Here, the Court found that neither in vitro test results nor animal test results involving the use of galanthamine to treat Alzheimer’s-like conditions were provided. In addition, because the proposed animal test results were not available at the time of the application, they could not be used to establish enablement. Janssen argued, however, that the specification established utility by analytic reasoning. Janssen asserted that the prior art tests summarized in the specification would lead one skilled in the art to infer that galanthamine affected the ability of acetylcholine to bind to receptors in the brain. Since these receptors involve the ability to learn, Janssen argued that the specification suggested that galanthamine could have beneficial effects on learning.

The Federal Circuit was not persuaded by these arguments, noting that these insights were not described in the specification. The Court also found that there was no evidence that a person skilled in the art would infer galanthamine’s utility from the specification, even if such inferences could substitute for an explicit description of utility.

Moreover, the Court found the testimony of Janssen’s expert witnesses fell far short of demonstrating that a person of ordinary skill in the art would have recognized that the specification conveyed the required assertion of a credible utility.
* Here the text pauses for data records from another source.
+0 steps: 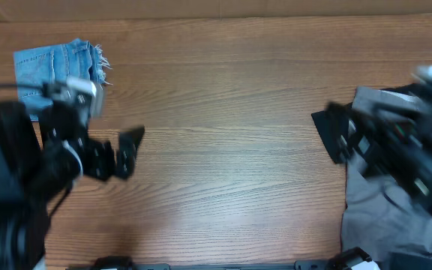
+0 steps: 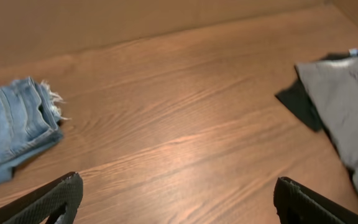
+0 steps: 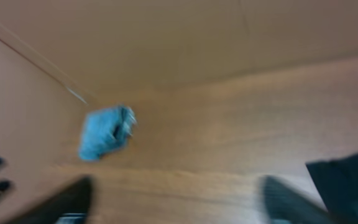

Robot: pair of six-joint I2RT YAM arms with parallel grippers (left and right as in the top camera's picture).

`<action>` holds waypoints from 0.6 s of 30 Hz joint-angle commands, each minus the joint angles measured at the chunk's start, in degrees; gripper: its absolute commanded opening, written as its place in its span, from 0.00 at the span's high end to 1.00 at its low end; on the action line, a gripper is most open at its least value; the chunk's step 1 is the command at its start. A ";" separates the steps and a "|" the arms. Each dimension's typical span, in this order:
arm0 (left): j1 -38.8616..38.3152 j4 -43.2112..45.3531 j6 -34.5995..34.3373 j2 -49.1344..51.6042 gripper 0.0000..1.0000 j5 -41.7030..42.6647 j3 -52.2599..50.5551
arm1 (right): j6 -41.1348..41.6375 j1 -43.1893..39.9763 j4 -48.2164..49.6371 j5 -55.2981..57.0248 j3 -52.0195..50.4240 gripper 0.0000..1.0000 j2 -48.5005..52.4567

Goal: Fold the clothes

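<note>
Left gripper (image 2: 179,208) (image 1: 118,154) — black fingers (image 2: 55,199) at the bottom corners of its wrist view, spread wide, only bare wood between them; it grips nothing; it hangs over the table's near-left part, apart from every cloth.

Right gripper (image 3: 179,199) — two dark fingers low in its own view, set well apart; the view is badly blurred, but they seem to hold nothing; its arm (image 1: 418,150) shows from overhead as a smear over the table's right end.

Table (image 1: 231,172) — brown wood with a marked grain running along its length.

Jeans (image 1: 55,67) (image 2: 11,127) (image 3: 104,132) — light-blue denim, folded into a compact stacked bundle; lying flat at the table's far-left corner; frayed white threads stick out from the bundle's edge on the side toward the table's middle; apart from both grippers; the left arm (image 1: 21,172) covers the bundle's near side in the overhead view.

Grey cloth (image 1: 381,217) (image 2: 347,93) — loose and rumpled; spread over the table's right end and reaching its near edge.

Dark cloth (image 2: 300,102) (image 1: 330,135) — black, flat on the wood; showing at the grey cloth's side toward the table's middle, touching it; whether it runs beneath the grey cannot be told.
</note>
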 commanded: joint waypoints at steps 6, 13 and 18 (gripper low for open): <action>-7.30 -2.95 -0.04 -9.09 0.00 -9.40 0.09 | 0.04 0.26 -2.64 1.33 0.02 0.00 -8.92; -7.28 -5.55 -0.04 -9.57 0.00 -9.44 0.02 | 0.04 0.26 -9.92 1.33 -0.04 0.00 -9.40; -7.28 -5.60 -0.04 -9.57 0.00 -9.44 0.02 | 0.04 0.26 -17.00 1.33 -0.04 0.00 -9.40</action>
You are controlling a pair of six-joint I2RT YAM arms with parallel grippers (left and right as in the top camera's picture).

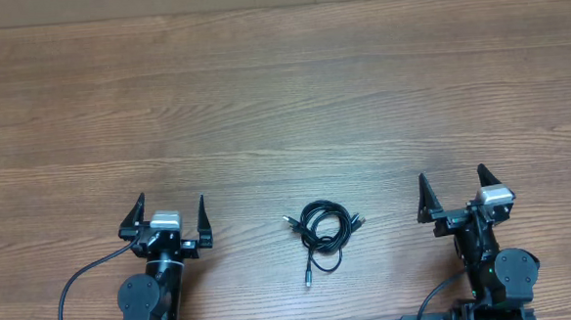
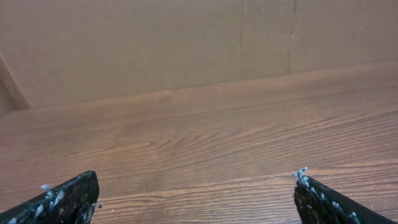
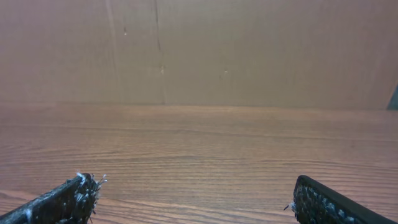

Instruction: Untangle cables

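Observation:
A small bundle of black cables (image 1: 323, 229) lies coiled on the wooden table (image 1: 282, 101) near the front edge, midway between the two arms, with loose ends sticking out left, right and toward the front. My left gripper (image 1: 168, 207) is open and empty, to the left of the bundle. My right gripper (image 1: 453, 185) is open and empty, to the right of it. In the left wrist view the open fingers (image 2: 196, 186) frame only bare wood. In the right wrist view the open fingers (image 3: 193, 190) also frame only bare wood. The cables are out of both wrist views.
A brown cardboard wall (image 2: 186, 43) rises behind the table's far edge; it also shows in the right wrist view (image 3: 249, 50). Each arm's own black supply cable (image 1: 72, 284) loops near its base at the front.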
The Court also noted the inventor’s testimony revealed that an ordinary skilled artisan would not have viewed the patent’s disclosure as describing the utility of galantamine as a treatment for Alzheimer’s disease.

Accordingly, the Court found that “at the end of the day, the specification, even read in the light of the knowledge of those skilled in the art, does no more than state a hypothesis and propose testing to determine the accuracy of that hypothesis.” Id. at 16. This was insufficient to establish utility. As a result, the Federal Circuit held that the ’318 patent did not satisfy the enablement requirement because it did not establish utility.
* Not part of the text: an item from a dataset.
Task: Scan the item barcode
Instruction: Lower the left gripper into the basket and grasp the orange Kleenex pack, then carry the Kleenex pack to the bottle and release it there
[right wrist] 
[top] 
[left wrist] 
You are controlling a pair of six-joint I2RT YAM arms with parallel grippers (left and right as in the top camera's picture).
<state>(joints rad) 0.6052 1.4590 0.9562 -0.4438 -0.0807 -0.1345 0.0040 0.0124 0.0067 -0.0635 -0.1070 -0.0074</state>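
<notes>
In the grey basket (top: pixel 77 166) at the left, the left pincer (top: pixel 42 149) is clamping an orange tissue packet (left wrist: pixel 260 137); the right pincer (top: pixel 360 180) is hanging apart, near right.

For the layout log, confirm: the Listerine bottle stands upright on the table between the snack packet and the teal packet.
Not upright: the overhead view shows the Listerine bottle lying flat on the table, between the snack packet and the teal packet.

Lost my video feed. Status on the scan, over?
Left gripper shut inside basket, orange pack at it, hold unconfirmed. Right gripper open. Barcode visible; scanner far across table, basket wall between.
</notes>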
Judge Gajarsa dissented, stating that that the district court did not undertake the required legal analysis to determine whether an ordinary skilled artisan reading the patent would understand it to reveal a credible utility for the invention. Further, Judge Gajarsa found that the district court failed to make the factual findings necessary to support the ultimate legal conclusion regarding enablement. Judge Gajarsa noted the majority’s finding that where the record would not support a finding of utility, the absence of findings by the district court on the issue of whether a person skilled in the art could infer utility from the prior art described in the specification was not error. In response, Judge Gajarsa stated that because there was evidence of record that supported a conclusion that the ’318 patent claims were not invalid, it was inappropriate for the Court to weigh the evidence and make contrary factual findings, especially in the absence of any consideration by the district court of numerous prior art references that were specifically discussed in the patent. Thus, Judge Gajarsa would have vacated the judgment and remanded the case to the district court to make the required factual findings and perform the necessary legal analysis.

Summary authored by Jared D. Schuettenhelm, Esq.